Résidents de Santiago de Cuba sont sortis ce lundi dans les rues lors d'une concentration qui a été filmée et diffusée sur les réseaux sociaux par le communicator social Yosmany Mayeta Labrada.
Bien que Mayeta ait initialement identifié l'endroit comme le quartier San Pedrito, des dizaines de commentateurs connaissant la ville ont immédiatement corrigé l'emplacement : les images correspondent à l'intersection des rues San Pedro et Martí, en plein cœur du centre historique de Santiago de Cuba, à la lisière du centre historique, et non au quartier périphérique San Pedrito.
La distinction est pertinente. San Pedrito est un quartier éloigné du centre, tandis que la rue San Pedro traverse le cœur institutionnel et patrimonial de la ville, ce qui confère un poids symbolique plus important à la concentration.
La correction est venue de plusieurs voix. « La vidéo que tu as publiée est de Martí et San Pedro devant la pyramide, pas de San Pedrito », a écrit l'utilisateur Linda Mendez.
«C'est San Pedro et Martí fils», a ajouté Manuel Alejandro Grille, «C'est Martí et San Pedro, les gens de mon quartier», a confirmé Carlos Enrique Fuentes Delgado.
Eddysandra Pozo a été plus précise : « C'est San Pedro, entre San Ricardo et Santa Isabel », et elle a ajouté : « ils sont vraiment sortis, c'était au coin de ma maison ».
Un utilisateur qui a assuré avoir été à San Pedrito à ce moment-là a indiqué que le quartier était calme, ce qui renforce l'idée que la protestation s'est déroulée ailleurs.
Le déclencheur pointe directement vers la crise électrique.

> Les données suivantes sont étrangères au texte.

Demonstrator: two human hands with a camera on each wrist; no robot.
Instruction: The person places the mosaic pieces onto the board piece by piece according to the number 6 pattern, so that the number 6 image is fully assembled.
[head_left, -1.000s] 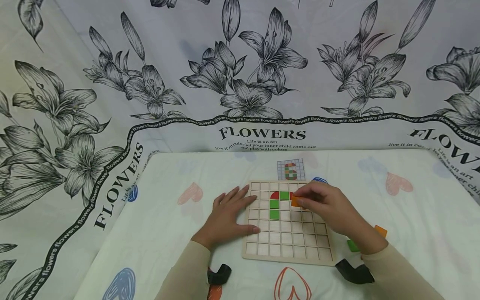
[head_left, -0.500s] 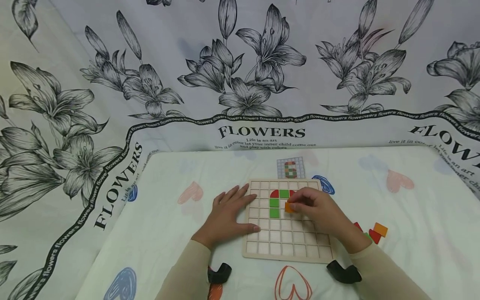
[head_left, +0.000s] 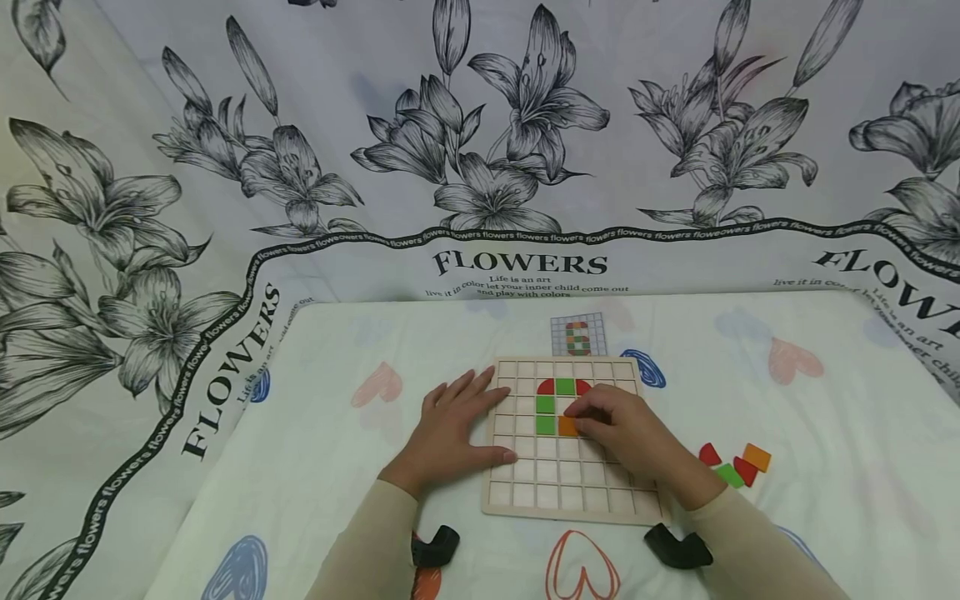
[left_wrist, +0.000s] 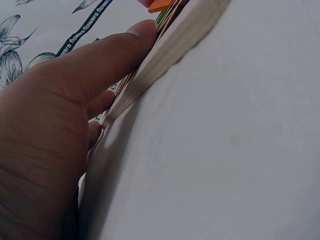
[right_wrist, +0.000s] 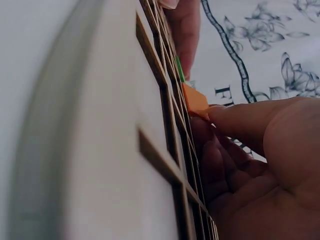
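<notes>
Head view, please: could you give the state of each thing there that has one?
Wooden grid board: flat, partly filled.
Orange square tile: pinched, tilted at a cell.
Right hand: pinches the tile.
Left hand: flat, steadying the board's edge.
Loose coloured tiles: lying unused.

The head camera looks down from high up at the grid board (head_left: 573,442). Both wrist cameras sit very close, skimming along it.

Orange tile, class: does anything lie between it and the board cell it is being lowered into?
Nothing visible does. The right hand pinches the orange tile at a bare cell beside the lowest green tile on the wooden board.
</notes>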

Leagne Reyes Copello a rapporté dans les commentaires : « depuis ce matin, le circuit 8 est sans courant et il est 15h23, rien du tout ».
Un autre utilisateur a mentionné avoir dû quitter le centre-ville en raison d'un manque de connexion Internet.

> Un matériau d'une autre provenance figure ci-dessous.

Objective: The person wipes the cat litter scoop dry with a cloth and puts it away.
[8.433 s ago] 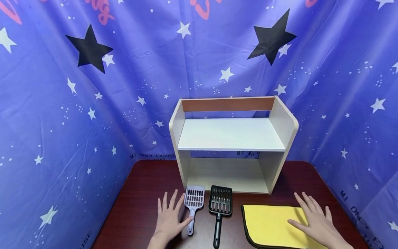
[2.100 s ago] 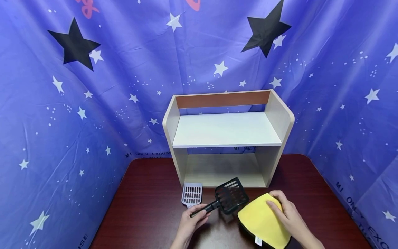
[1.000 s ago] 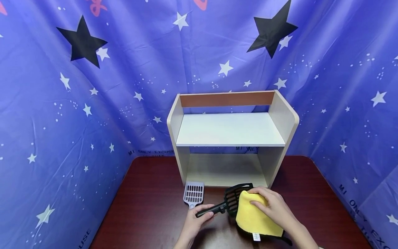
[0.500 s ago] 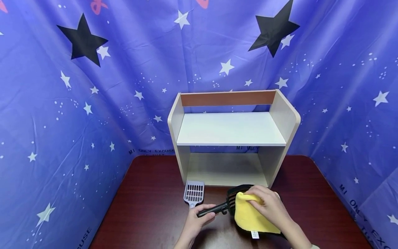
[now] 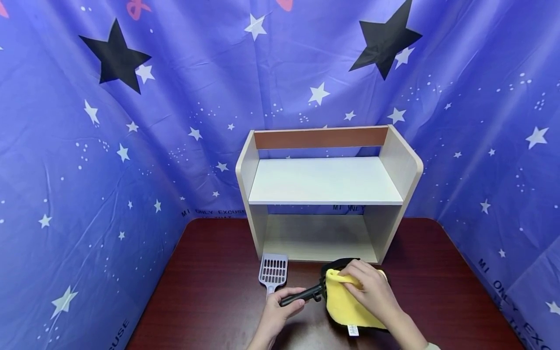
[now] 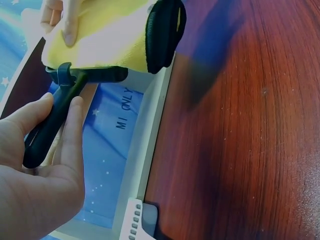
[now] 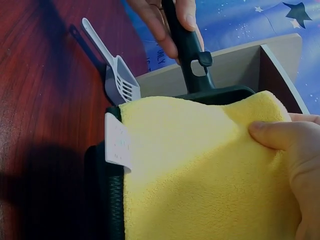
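My left hand (image 5: 277, 313) grips the handle of a black litter scoop (image 5: 306, 294), its slotted head pointing right. My right hand (image 5: 371, 293) pinches a folded yellow cloth (image 5: 350, 306) with dark edging and a white tag (image 5: 352, 330). The cloth lies against the scoop's head and covers most of it; only the head's far rim shows above the cloth. In the right wrist view, the right thumb (image 7: 270, 134) presses on the cloth's face near a top corner. The left wrist view shows the left thumb and fingers around the black handle (image 6: 55, 117).
A grey litter scoop (image 5: 273, 271) lies on the dark red table (image 5: 210, 282), left of the black one, near the left hand. Behind stands a two-tier shelf unit (image 5: 325, 181) of pale wood. A blue star-patterned curtain (image 5: 210, 87) surrounds the table.
Earlier both hands were spread, with the scoop and cloth lying on the table. Then the hands lifted them and brought them together. Lately the cloth has shifted left across the scoop's head.
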Motion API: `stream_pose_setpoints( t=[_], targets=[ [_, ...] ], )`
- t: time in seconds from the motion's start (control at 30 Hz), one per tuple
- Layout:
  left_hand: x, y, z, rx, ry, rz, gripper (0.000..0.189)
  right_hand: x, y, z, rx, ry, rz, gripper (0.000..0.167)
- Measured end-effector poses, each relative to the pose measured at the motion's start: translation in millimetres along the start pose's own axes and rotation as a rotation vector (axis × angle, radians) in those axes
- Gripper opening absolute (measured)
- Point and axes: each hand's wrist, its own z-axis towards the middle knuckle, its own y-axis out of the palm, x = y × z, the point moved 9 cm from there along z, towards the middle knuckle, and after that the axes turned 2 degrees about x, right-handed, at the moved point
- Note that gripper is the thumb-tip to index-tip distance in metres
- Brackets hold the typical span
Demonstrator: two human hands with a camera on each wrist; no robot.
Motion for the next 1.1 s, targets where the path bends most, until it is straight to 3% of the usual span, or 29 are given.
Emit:
stream_pose_setpoints(
  t=[0.33,0.77,1.1],
  targets=[
    [0.8,4.3,-1.2,0.01,0.002,0.063,0.035,-3,4,-1.1,0.073,-0.009,-0.088,0.038],
    [-1.2,9.0,-1.4,0.013,0.009,0.069,0.037,3,6,-6.6,0.176,0.081,-0.181,0.021],
    [-0.8,4.5,-4.0,0.01,0.035,0.06,0.038,15,-2,-8.9,0.23,0.167,-0.298,0.031]
  ],
)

Dans la vidéo, qui montre une concentration nombreuse dans une rue avec des bâtiments coloniaux en ruine et des câbles électriques en désordre, plusieurs commentateurs ont exprimé des slogans tels que «Liberté pour Cuba», «À bas Canel» et «Patrie et Vie, À bas le communisme».

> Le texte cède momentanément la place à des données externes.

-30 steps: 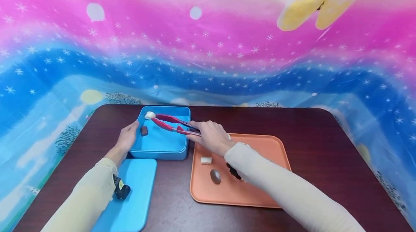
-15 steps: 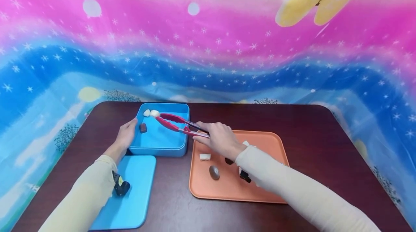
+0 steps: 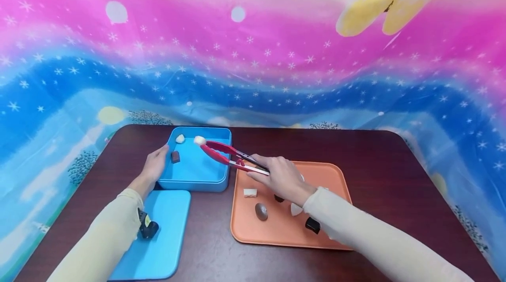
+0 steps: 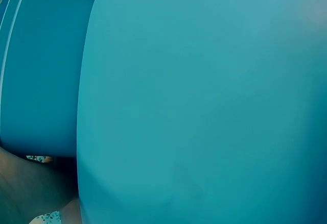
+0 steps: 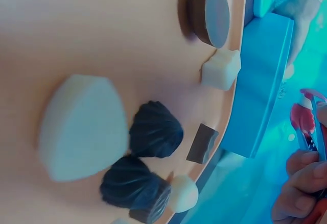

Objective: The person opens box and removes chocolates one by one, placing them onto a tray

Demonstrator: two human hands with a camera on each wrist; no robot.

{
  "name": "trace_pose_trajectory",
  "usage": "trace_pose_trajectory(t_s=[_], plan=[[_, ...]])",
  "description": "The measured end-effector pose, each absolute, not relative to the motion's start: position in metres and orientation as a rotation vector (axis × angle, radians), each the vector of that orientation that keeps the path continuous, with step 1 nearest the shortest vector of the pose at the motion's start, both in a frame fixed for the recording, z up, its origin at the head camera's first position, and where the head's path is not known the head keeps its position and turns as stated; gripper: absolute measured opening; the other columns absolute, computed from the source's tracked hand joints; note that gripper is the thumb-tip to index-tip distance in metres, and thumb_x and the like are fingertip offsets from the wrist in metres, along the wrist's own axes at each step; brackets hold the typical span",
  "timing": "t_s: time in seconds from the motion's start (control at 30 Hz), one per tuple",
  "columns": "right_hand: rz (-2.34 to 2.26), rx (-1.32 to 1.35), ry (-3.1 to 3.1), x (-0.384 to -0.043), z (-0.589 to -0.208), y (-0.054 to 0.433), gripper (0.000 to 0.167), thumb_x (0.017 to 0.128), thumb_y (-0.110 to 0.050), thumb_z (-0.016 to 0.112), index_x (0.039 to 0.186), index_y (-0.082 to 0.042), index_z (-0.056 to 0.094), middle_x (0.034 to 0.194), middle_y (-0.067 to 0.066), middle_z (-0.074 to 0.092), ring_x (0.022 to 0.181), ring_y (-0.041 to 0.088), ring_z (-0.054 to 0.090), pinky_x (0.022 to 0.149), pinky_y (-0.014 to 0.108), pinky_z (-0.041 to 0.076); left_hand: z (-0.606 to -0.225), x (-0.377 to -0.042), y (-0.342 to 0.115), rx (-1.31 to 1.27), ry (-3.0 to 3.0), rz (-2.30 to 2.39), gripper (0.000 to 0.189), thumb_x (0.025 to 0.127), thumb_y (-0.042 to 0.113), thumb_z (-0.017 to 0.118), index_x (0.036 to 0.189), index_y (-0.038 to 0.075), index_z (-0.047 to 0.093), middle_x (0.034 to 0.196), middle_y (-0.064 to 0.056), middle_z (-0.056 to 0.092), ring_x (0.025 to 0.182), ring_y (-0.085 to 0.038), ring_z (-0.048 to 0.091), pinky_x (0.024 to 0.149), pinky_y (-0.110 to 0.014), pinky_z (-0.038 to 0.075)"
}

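My right hand (image 3: 272, 175) grips red tongs (image 3: 223, 153) over the orange tray's (image 3: 328, 229) far-left corner. The tongs reach over the open blue box (image 3: 193, 184). Something white (image 3: 199, 140) sits at their tip; I cannot tell whether it is a held piece. A white piece (image 3: 180, 139) lies in the box's far-left corner, with a brown piece (image 3: 175, 157) nearer. My left hand (image 3: 156, 163) rests on the box's left wall, fingers straight. In the right wrist view my fingers (image 5: 299, 188) curl round the tongs (image 5: 305, 122).
The tray (image 5: 102, 25) holds a brown oval (image 5: 210, 16), a white cube (image 5: 220, 69), a white wedge (image 5: 82, 127), dark ridged pieces (image 5: 156, 132) and a brown square (image 5: 202, 143). A blue lid (image 3: 166, 233) lies under my left forearm. The left wrist view shows only blue plastic (image 4: 204, 101).
The tongs drew back to the right from the box's far-left corner and left a white piece lying there. My right hand moved over the tray; my left hand stayed put.
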State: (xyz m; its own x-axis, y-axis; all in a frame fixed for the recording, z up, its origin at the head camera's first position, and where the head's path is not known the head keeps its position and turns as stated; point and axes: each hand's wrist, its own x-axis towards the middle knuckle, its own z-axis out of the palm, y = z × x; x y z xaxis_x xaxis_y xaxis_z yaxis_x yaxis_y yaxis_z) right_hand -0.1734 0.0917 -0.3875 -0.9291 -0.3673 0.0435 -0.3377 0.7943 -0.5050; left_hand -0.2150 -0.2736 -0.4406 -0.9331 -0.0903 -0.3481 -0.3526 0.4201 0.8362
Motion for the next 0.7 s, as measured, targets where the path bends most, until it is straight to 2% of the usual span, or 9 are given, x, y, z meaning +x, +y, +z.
trace_pose_trajectory(t_s=[0.07,0.23,0.4,0.47,0.6,0.7], plan=[[-0.806,-0.555,2.909,-0.17,-0.388,0.096,0.061,0.09,-0.046,0.074,0.146,-0.027,0.057,0.066,-0.001,0.057,0.047,0.013,0.044,0.041,0.024,0.033,-0.441,-0.214,-0.274,-0.38,2.426,1.522,0.068,0.108,0.054,0.014,0.163,0.015,0.001,0.172,-0.014,0.001,0.159,-0.04,0.0,0.127,-0.064,0.008],[-0.793,-0.553,2.907,-0.162,-0.391,0.108,0.062,0.09,-0.046,0.075,0.146,-0.029,0.056,0.071,-0.003,0.059,0.048,0.01,0.045,0.042,0.024,0.035,-0.443,-0.213,-0.274,-0.393,2.421,1.53,0.069,0.108,0.054,0.014,0.163,0.015,0.003,0.172,-0.014,0.002,0.159,-0.041,0.001,0.127,-0.064,0.008],[-0.768,-0.582,2.933,-0.155,-0.391,0.124,0.062,0.09,-0.05,0.073,0.146,-0.028,0.057,0.052,-0.004,0.044,0.04,0.01,0.037,0.04,0.023,0.03,-0.442,-0.216,-0.273,-0.386,2.42,1.529,0.068,0.108,0.054,0.015,0.163,0.017,0.002,0.172,-0.012,0.001,0.159,-0.039,0.0,0.128,-0.062,0.008],[-0.768,-0.582,2.942,-0.153,-0.389,0.13,0.063,0.09,-0.05,0.072,0.146,-0.026,0.056,0.05,-0.006,0.043,0.041,0.008,0.035,0.041,0.022,0.029,-0.442,-0.217,-0.273,-0.377,2.428,1.525,0.067,0.109,0.053,0.014,0.163,0.016,0.002,0.172,-0.012,0.002,0.159,-0.039,0.0,0.128,-0.062,0.008],[-0.768,-0.56,2.937,-0.148,-0.387,0.141,0.067,0.09,-0.051,0.071,0.149,-0.026,0.051,0.055,-0.009,0.05,0.045,0.006,0.038,0.043,0.022,0.031,-0.441,-0.218,-0.273,-0.377,2.435,1.52,0.066,0.109,0.052,0.014,0.163,0.015,0.002,0.172,-0.012,0.002,0.159,-0.039,-0.001,0.128,-0.061,0.008],[-0.772,-0.532,2.929,-0.144,-0.386,0.148,0.066,0.09,-0.049,0.073,0.149,-0.026,0.052,0.069,-0.01,0.062,0.05,0.005,0.044,0.045,0.022,0.034,-0.44,-0.217,-0.273,-0.385,2.433,1.522,0.066,0.109,0.052,0.014,0.163,0.015,0.002,0.172,-0.012,0.002,0.159,-0.039,0.0,0.128,-0.061,0.008]])
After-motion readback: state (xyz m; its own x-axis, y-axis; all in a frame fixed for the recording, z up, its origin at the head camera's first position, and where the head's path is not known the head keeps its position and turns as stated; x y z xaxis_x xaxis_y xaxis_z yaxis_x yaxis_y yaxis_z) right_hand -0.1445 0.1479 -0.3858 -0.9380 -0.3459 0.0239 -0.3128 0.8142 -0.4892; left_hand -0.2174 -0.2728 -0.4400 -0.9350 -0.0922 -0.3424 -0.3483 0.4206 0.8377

La réponse de nombreux a été un soulagement et un soutien. «Enfin, mes santiagueros se sont réveillés», a écrit Franklin Naranjo.
«Et cette fois, ce n'est pas en déboulant derrière la conga», a souligné Diva Torres.
La protestation de ce lundi s'inscrit dans une vague persistante de manifestations à Santiago de Cuba.
Le mercredi dernier, des bruits de casseroles ont été signalés dans le Reparto Portuondo après plus de 12 heures sans électricité, et le 15 mars, des manifestations ont eu lieu dans le quartier Micro 9 avec des arrestations et le déploiement des forces de sécurité.
Au niveau national, samedi dernier, le Système Électrique National a enregistré une coupure maximale de 2,041 MW, laissant 51 % du pays sans électricité en même temps.
L'Observatoire Cubain des Conflits a enregistré 1 133 manifestations à Cuba en avril 2026, soit une augmentation de 29,5 % par rapport au même mois de 2025, une tendance qui ne montre pas de signes de renversement.
Comme l'a résumé un commentateur lors du débat sur le nom exact de l'endroit : « Peu importe s'il s'agit de San Pedro, San Pedrito ou San Perico... un village fatigué protestant... ce n'est pas facile ».